Мопсъ вскочилъ, какъ ужаленный, оскаливъ зубы и, сверкая въ темнотѣ глазами, съ остервенѣлымъ хрипомъ бросился на Степаниду Ивановну. Одѣяло не защитило ея икръ. Въ одно мгновенье онѣ были искусаны и окровавлены. Степанида Ивановна, не смотря на свою тучность, съ легкостью дѣвочки спрыгнула съ постели. Остервенѣлый мопсъ — за нею. Круглый столикъ съ графиномъ съ шумомъ и звономъ повалился на полъ. Крикъ, стоны, лай мопса… Анютка съ испуга обезумѣла и, блѣдная, дрожавшая, забилась за гардеробъ. Вся мастерская отъ мала до велика сбѣжалась къ «мадамѣ». Насилу удалось спасти ее отъ разъяреннаго мопса. И то выручила Варюшка, которая притащила ковшъ воды и вылила ее на мопса. Съ «мадамой» сдѣлалось дурно. Долго оттирали и спрыскивали ее.

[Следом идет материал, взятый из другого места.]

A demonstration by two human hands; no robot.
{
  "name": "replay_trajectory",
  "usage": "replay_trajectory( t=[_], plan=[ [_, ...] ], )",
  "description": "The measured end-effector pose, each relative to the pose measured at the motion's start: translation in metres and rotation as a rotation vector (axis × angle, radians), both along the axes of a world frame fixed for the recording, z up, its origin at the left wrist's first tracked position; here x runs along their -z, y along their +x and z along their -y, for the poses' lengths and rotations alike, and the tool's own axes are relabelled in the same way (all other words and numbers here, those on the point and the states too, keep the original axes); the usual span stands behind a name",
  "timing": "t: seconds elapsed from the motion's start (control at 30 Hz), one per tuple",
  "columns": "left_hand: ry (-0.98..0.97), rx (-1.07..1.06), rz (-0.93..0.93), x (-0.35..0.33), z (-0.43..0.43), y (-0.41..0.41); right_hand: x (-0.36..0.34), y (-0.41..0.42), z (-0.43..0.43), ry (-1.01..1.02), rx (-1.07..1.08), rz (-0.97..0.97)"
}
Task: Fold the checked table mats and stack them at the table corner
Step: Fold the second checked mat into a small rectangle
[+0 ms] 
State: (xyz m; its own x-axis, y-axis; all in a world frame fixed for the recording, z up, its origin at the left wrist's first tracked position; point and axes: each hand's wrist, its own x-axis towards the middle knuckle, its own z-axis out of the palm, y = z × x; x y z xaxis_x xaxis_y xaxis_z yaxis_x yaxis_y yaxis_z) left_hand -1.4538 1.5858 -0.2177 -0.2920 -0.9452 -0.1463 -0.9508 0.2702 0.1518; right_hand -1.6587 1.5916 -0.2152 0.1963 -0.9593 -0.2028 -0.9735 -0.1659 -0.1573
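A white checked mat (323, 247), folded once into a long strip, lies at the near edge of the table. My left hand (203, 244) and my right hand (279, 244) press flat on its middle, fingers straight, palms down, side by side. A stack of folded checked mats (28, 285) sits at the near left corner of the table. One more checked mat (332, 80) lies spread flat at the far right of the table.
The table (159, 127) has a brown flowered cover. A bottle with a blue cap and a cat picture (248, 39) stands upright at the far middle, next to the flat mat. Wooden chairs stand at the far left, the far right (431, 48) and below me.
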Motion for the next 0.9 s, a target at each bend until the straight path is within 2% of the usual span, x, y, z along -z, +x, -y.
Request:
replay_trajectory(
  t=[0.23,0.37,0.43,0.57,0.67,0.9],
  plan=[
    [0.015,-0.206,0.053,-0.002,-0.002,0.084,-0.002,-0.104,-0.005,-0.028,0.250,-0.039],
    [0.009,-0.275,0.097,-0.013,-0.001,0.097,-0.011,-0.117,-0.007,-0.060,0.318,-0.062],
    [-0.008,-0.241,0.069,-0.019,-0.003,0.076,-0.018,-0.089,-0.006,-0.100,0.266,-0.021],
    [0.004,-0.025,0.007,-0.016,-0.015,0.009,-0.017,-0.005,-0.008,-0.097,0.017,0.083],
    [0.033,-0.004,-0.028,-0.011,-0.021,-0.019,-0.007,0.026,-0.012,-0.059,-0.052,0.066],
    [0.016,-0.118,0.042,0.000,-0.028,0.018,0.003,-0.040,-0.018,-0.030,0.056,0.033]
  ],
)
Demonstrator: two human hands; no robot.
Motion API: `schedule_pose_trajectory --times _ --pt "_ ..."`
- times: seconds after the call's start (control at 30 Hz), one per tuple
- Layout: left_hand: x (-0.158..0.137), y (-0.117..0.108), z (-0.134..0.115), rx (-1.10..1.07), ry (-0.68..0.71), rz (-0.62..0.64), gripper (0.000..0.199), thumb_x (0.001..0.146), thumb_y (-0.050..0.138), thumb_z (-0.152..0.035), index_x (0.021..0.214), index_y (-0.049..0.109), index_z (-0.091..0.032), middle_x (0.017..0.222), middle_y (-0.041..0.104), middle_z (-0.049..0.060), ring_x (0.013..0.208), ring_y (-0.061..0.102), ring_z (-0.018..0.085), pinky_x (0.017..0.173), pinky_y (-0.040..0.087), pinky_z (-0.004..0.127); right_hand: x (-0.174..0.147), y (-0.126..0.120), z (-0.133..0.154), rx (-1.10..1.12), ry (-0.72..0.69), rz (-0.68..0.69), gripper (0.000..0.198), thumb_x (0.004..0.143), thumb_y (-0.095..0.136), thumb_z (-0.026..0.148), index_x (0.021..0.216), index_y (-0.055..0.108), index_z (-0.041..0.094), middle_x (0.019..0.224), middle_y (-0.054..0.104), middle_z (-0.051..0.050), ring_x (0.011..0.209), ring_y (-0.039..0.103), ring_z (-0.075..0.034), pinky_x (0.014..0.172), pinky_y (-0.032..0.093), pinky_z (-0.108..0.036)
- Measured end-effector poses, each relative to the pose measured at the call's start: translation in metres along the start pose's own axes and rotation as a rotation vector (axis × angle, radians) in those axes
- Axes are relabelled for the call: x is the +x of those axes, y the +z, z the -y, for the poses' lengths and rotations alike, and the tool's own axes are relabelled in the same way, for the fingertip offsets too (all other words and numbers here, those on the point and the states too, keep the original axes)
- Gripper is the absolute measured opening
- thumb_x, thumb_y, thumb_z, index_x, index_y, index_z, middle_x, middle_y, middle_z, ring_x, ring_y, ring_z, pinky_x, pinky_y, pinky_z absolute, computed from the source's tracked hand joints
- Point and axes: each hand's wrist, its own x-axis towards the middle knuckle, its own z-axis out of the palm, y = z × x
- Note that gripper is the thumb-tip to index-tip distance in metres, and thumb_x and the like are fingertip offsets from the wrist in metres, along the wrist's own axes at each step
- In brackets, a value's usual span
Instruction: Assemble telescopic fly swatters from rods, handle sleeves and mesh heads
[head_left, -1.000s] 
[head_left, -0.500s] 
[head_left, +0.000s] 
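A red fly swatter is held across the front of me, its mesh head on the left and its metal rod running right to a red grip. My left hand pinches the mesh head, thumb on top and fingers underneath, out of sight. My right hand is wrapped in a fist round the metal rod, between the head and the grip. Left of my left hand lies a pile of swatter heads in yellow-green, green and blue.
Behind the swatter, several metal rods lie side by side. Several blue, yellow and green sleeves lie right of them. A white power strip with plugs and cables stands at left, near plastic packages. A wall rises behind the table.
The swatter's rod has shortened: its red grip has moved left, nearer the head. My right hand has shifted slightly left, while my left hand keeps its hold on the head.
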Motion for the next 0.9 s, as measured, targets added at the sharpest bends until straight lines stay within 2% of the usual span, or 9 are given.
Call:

Хотѣли даже бѣжать за докторомъ, но мадамъ открыла глаза и, покачавъ головой, прошептала: «не надо»… Всѣ дѣвушки безмолвно стояли съ опущенными взорами, искоса поглядывая на обложенную мокрыми полотенцами и стонущую хозяйку.

— А мопсъ гдѣ, мерзавецъ? — тихо спросила она, спустя нѣсколько минутъ.

— Подъ кроватью-съ, — отвѣтилъ кто-то.

— Что онъ?..

Двѣ дѣвчонки съ огаркомъ кинулись подъ кровать.

— Да это не нашъ, — изумленно проговорила одна.

— Конечно, не нашъ! — подтвердила другая.

— Что-о?! — вскрикнула мадамъ. — Анютка гдѣ?!

Стали искать Анютку. Искали, искали — весь домъ перевернули. Заглянули, наконецъ, за гардеробъ и вытащили ее оттуда. Анютка положительно ничего не понимала, что вокругъ нея дѣлалось. Она даже какъ-будто не почувствовала увѣсистой пощечины «мадамы» и, безсмысленно взглянувъ на нее, только почесала побитую щеку.

Даже Фіона Егоровна проговорила:

— Она не въ себѣ, Степанида Ивановна…

Анютку отвели въ кухню и, по совѣту Офросиньи, уложили на печкѣ, а поутру отправили въ больницу.

Послѣ этого событія мастерицы Степаниды Ивановны совсѣмъ потеряли «пружинку» изъ виду.